** RECORDED INFORMATION follows **
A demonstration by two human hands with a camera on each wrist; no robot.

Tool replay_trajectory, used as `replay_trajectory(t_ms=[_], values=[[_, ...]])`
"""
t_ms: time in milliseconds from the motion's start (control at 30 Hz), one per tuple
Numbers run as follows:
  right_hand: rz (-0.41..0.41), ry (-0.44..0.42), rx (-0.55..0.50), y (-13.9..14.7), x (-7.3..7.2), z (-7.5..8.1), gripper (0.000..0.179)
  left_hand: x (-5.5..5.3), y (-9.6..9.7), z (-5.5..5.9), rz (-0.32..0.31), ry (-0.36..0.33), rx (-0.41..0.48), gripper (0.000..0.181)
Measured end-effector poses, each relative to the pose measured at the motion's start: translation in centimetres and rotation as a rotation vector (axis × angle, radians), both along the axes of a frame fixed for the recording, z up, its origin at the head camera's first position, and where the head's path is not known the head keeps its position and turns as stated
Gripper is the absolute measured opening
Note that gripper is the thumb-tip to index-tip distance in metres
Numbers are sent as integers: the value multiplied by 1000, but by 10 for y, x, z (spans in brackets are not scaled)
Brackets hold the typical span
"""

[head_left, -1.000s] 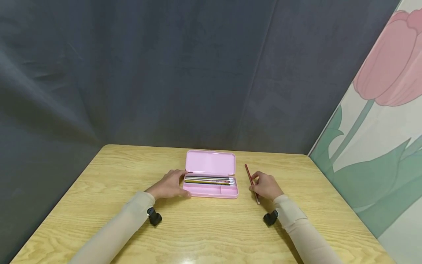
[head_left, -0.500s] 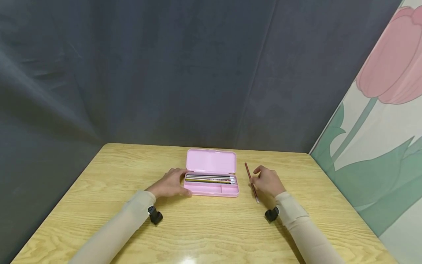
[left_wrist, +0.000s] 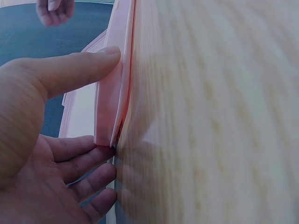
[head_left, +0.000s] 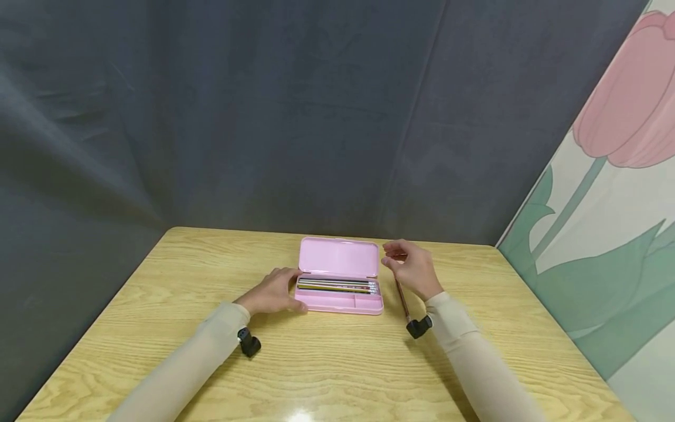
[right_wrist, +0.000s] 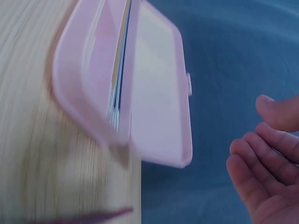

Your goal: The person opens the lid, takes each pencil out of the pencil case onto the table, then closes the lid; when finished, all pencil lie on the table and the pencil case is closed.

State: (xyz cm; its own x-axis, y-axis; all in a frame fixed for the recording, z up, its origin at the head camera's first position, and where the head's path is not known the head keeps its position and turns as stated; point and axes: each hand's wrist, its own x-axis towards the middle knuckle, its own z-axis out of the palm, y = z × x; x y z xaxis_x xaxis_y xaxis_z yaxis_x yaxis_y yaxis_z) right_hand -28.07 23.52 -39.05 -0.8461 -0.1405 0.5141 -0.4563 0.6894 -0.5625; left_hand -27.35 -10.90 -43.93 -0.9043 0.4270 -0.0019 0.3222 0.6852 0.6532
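Note:
An open pink pencil case [head_left: 327, 302] stands on the table, its lid [head_left: 338, 258] raised at the back. Several pencils [head_left: 334, 286] lie side by side in its long rear compartment. My left hand [head_left: 270, 293] holds the case's left end, the thumb [left_wrist: 105, 58] on its front wall and the fingers round the far side. My right hand [head_left: 413, 269] is in the air, right of the lid, with loosely bent fingers and nothing in them. Beneath it a red pencil [head_left: 404, 302] lies on the table, partly hidden by the hand.
The wooden table [head_left: 316, 369] ends at a dark curtain [head_left: 274, 117] close behind the case. On the right stands a wall with a painted tulip [head_left: 622, 105]. Small black cameras [head_left: 420, 327] sit on both wrists.
My right hand has let go of the red pencil, then lifted and moved forward and left towards the lid. The pencil stays on the table. My left hand has stayed on the case.

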Motion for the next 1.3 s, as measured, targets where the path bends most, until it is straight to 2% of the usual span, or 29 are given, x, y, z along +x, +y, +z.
replay_trajectory(t_ms=[133, 300, 433, 800, 1133, 1300], values=[[83, -38, -13, -22, -3, 2, 27, 0, 0, 0, 3, -3, 3, 93], [136, -97, 0, -45, -6, 3, 27, 0, 0, 2, 6, -2, -2, 93], [171, -117, 34, -58, -8, -3, 25, -1, 1, 2, 7, 3, -10, 92], [201, -247, 165, -76, -10, -26, 22, -2, 2, 0, 8, 3, 2, 88], [182, -272, 235, -75, -11, -41, 24, -2, 1, -3, 18, 3, 6, 89], [191, -250, 257, -75, -12, -43, 23, -3, 1, -4, 14, 11, 11, 89]])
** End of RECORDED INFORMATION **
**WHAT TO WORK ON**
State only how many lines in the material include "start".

**FINISHED TASK**
2